Here are a few I have come across the last week or so.
Note: Each link is followed by a title and a few paragraphs. For the full article click on the link above title of the article. Note also that full access to some links may require site registration or subscription payment.
General Comment
A pretty quiet week, with some discussion on the myHR and, again, all sorts of other activity being reported on with SA’s ePAS somehow again attracting some unwanted attention.
Enjoy browsing!
-----
Five e-health experts tell Australian Doctor whether they think the MyHealth Record system will eventually work or if the restart button needs to be pressed on the whole project.
After four years and an estimated $2 billion dollars of taxpayers’ money, the MyHealth Record system remains largely unloved and unused by GPs.
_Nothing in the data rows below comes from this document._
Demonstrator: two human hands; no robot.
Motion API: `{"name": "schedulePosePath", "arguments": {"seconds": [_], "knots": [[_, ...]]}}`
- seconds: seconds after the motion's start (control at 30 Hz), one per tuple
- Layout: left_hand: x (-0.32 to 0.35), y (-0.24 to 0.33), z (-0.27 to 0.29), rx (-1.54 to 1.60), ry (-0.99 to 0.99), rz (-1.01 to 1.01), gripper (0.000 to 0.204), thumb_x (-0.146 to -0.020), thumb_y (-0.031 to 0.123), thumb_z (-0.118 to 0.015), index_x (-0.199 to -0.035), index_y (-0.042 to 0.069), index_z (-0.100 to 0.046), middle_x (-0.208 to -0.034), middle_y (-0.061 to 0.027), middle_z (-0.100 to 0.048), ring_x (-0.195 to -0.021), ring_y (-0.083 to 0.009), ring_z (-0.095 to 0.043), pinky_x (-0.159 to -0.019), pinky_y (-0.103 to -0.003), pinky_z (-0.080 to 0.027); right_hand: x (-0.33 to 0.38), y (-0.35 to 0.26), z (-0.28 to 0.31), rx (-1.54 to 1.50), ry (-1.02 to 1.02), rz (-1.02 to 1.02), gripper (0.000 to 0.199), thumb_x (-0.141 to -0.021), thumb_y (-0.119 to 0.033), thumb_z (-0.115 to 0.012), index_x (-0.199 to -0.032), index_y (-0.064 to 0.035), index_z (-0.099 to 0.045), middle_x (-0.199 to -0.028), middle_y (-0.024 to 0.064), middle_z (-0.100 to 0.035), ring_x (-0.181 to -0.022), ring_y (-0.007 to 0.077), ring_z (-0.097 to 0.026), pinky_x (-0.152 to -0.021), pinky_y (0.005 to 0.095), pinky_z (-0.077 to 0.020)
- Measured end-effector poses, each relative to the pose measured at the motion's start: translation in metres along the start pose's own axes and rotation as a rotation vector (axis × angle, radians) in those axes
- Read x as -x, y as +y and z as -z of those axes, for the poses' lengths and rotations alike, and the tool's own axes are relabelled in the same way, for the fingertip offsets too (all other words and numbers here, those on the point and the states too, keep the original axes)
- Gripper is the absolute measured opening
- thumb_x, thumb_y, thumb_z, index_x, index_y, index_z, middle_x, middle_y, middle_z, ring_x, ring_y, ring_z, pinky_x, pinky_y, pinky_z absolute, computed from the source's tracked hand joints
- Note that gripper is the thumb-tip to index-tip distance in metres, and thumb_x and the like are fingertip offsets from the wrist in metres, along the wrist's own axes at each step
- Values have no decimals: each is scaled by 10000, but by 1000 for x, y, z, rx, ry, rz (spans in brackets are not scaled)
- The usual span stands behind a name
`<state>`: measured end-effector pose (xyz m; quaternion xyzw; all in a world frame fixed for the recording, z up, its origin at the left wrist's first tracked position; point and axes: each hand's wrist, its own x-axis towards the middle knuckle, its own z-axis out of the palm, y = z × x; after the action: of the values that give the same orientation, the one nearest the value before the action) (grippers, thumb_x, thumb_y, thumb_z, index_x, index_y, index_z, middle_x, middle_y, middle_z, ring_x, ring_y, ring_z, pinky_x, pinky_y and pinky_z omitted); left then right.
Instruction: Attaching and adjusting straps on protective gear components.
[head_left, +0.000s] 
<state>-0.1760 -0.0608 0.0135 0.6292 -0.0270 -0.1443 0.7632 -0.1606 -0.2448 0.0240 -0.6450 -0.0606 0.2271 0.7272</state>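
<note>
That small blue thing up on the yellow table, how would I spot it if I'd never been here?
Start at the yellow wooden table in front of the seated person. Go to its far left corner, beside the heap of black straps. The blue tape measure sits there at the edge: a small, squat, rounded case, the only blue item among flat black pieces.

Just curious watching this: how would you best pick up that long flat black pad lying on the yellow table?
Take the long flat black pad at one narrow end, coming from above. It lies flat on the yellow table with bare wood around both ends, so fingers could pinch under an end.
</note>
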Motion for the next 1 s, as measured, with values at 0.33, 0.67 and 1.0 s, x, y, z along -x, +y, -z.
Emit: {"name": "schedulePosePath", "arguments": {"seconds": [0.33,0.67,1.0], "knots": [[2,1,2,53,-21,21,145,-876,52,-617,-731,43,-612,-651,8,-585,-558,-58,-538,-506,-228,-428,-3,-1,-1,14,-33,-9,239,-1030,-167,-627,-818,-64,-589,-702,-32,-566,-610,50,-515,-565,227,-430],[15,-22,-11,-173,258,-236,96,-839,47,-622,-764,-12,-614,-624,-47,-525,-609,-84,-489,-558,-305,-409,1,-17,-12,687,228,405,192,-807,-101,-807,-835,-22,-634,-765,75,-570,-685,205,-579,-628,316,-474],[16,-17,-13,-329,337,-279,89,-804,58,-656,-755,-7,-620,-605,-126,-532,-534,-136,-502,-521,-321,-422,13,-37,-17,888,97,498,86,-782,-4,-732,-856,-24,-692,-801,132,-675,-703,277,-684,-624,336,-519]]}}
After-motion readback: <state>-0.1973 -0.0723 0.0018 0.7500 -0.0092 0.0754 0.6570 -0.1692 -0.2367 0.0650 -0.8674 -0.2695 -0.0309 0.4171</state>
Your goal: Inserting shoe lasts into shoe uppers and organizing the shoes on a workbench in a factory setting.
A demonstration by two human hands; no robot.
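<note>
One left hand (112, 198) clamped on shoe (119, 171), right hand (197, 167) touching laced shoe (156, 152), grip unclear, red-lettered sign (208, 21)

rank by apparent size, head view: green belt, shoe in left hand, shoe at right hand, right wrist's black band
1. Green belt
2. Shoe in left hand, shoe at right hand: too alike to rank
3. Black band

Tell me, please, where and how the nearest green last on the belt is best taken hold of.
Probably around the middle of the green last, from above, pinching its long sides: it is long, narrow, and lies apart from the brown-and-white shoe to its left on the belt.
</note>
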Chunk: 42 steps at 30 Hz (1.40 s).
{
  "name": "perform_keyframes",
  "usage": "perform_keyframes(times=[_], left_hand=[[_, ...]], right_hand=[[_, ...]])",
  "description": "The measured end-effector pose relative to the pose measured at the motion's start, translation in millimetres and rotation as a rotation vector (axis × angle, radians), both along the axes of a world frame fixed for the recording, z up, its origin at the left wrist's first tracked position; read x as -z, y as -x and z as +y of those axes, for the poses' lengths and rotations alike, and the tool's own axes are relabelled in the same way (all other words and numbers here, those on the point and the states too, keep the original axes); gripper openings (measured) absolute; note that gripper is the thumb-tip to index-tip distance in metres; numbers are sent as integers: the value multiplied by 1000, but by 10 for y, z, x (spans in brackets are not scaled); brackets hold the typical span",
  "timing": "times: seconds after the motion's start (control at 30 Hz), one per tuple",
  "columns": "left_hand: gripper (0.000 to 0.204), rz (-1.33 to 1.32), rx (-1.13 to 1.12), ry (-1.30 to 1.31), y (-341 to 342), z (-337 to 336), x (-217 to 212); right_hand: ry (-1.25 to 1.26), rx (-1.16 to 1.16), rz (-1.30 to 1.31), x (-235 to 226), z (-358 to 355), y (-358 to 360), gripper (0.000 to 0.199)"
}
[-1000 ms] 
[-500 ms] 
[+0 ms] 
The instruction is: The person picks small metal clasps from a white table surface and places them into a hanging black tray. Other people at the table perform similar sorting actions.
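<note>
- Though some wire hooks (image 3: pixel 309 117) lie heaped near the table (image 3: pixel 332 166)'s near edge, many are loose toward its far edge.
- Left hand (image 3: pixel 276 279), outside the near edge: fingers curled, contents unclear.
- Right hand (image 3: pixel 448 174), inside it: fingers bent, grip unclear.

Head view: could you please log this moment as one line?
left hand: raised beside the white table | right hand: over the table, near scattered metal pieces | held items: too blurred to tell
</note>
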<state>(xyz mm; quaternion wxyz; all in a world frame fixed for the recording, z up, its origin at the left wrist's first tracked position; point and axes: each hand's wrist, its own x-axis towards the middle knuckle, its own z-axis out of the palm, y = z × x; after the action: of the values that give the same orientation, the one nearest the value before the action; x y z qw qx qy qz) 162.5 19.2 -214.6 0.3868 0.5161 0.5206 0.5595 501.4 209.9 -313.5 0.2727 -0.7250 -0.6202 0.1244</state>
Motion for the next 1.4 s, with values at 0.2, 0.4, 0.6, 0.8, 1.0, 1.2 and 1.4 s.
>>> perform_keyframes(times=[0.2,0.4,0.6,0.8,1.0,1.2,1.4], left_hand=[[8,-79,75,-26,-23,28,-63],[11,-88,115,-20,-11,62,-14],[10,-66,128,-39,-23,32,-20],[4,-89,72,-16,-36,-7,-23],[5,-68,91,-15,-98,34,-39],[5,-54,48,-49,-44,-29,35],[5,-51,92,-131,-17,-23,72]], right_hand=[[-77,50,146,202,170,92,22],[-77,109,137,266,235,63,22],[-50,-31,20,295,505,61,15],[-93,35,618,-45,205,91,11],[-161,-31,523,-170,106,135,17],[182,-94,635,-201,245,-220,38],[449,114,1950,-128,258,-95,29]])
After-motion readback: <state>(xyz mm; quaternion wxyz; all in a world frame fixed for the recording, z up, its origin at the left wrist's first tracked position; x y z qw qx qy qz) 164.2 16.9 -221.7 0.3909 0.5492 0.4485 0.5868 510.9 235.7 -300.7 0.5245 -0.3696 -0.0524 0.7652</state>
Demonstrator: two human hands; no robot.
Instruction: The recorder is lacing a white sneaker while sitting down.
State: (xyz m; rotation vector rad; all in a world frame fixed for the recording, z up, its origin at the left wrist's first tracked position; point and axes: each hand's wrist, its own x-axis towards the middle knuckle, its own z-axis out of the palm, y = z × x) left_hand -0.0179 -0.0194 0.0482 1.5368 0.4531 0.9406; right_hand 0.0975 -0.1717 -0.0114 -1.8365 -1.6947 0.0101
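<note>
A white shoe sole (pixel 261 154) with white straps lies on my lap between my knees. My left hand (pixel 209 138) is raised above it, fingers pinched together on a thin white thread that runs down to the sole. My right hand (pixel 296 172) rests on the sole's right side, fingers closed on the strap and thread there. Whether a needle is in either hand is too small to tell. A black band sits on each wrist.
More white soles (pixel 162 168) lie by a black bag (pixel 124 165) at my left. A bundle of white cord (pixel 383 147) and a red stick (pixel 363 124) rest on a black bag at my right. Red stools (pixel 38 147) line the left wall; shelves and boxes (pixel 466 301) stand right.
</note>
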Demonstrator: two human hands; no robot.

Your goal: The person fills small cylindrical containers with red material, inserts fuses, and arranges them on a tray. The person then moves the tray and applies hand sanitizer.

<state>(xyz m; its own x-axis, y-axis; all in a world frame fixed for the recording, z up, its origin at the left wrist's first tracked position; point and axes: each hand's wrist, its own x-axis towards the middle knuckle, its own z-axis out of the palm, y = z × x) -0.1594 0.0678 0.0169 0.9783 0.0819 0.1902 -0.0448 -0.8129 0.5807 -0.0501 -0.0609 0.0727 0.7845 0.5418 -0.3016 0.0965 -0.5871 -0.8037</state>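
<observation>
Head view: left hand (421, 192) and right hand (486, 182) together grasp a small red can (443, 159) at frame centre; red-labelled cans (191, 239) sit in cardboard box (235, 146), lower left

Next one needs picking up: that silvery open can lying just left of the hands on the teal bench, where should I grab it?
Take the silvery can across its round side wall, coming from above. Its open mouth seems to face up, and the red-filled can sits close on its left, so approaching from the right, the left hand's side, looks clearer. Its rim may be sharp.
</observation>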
It raises serious questions about whether the whole enterprise should be put out of its misery, and become another footnote in the list of IT disasters that were big on promises and small on delivery.
However, there is still hope among some that it can be salvaged.
Tim Kelsey, a colourful e-health evangelist, has been brought in from the UK to head up the Federal Government’s Australian Digital Health Agency.
-----
22 Nov 2016
There is no doubt the evolution of the shared electronic medical record, or the My Health Record as it is now known, has been a costly exercise, with more than $1 billion spent to date. Many observers would argue that is a lot of buck for little or no bang.
Certainly, the My Health Record is not yet perfect. But a recent demonstration of its use to the AMA Council of General Practice (AMACGP) was promising, and GPs who had previously dismissed it might consider taking a second look.
We all want the My Health Record to work. It has the potential to support much better patient care, particularly when your patients see another doctor or health care provider.
By uploading key medical information via a Shared Health Summary, you are making sure other doctors who may be treating your patient in an emergency situation, or while they are away on holiday, have the information they need to appropriately care for your patient, thereby reducing the likelihood of your patient experiencing an adverse medical event or unnecessary testing.
-----
More than four million transactions have now been recorded in MedsASSIST, the Pharmacy Guild says.
As of yesterday (21 November) the codeine real-time recording and monitoring system had clocked up over four million transactions, and of these two per cent were for a deny/non-supply.
Guild data also shows that 86% of consumers who had made five or more purchases were recommended to take follow-up action, such as a referral to a doctor or pain specialist, pain management care plan, drug or alcohol service, to assist them to seek further help in managing pain and addiction.
“There is strong evidence that MedsASSIST is having an effect as intended and reducing inappropriate OTC codeine use for people who might be at risk of codeine dependency, while maintaining access for legitimate use,” the Pharmacy Guild says.
-----
24 November, 2016
Doctors will no longer have to make calls to get approval for prescribing certain medications under proposed new laws.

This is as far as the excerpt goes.